First-line antifungal therapy was defined as the initial antifungal treatment. Salvage therapy was defined as antifungal therapy, which was administered after antifungal treatment that failed to achieve clinical and microbiological responses. Posaconazole (POS) was being used for primary antifungal prophylaxis and being administered orally as being a dose of 200 mg three times per day with food and beverage, which increased the absorption of POS. This protocol was being used while the neutrophil count remained to be below 1×109/L subsequent to chemotherapy and continued until the count recovered to 1×109/L. Secondary antifungal prophylaxis was being administered to patients diagnosed with IPA clinically or microbiologically that developed subsequent to chemotherapy.

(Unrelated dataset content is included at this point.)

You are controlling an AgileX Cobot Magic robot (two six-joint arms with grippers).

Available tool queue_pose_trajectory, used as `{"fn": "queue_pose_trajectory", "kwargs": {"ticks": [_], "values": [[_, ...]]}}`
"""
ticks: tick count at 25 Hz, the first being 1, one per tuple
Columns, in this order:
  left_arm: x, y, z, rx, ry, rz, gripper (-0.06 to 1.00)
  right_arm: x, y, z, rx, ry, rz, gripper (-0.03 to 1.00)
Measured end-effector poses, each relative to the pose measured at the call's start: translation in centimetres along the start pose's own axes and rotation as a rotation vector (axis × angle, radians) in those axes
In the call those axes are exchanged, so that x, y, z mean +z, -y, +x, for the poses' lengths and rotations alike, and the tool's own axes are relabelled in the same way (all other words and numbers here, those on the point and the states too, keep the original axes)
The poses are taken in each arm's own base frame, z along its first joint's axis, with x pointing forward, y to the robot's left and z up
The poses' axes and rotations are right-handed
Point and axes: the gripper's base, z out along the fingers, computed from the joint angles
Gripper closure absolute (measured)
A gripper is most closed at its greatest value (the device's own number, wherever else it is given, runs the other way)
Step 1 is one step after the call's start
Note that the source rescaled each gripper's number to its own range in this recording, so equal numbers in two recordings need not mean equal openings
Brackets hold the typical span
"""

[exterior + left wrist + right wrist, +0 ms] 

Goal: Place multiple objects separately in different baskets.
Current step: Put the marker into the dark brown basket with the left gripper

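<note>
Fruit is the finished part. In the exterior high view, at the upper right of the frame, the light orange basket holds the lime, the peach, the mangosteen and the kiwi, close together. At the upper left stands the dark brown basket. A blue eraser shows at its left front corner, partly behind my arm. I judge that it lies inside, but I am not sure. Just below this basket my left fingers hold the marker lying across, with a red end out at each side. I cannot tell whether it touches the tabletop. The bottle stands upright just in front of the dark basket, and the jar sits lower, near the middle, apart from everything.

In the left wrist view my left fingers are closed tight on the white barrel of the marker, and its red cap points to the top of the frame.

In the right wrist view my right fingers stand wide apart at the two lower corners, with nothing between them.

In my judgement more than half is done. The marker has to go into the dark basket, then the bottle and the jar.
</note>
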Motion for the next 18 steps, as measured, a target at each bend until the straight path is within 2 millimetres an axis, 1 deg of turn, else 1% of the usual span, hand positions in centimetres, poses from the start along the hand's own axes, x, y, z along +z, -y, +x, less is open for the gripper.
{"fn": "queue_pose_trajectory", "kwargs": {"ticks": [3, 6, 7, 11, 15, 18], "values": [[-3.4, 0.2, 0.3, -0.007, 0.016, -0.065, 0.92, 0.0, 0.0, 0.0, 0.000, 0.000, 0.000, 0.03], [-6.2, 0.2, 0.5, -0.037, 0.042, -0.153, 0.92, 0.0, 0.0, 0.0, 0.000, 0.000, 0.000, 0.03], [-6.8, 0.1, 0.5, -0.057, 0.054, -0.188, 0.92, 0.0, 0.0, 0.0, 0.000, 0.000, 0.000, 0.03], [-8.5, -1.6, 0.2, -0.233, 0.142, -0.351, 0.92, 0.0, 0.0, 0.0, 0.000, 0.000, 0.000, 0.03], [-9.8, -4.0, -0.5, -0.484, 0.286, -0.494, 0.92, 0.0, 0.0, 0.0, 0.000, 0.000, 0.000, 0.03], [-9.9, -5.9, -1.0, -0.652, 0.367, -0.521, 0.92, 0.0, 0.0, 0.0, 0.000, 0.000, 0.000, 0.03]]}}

This prophylaxis was being administered as oral VOR with a dose of 200 mg twice per day or POS with a dose of 200 mg three times per day while the neutrophil count remained to be below 1×109/L subsequent to chemotherapy, and being continued until the count recovered to 1×109/L. If the patient was unable to receive oral therapy, secondary antifungal prophylaxis was administered intravenously. Antibiotic prophylaxis was not being administered to patients.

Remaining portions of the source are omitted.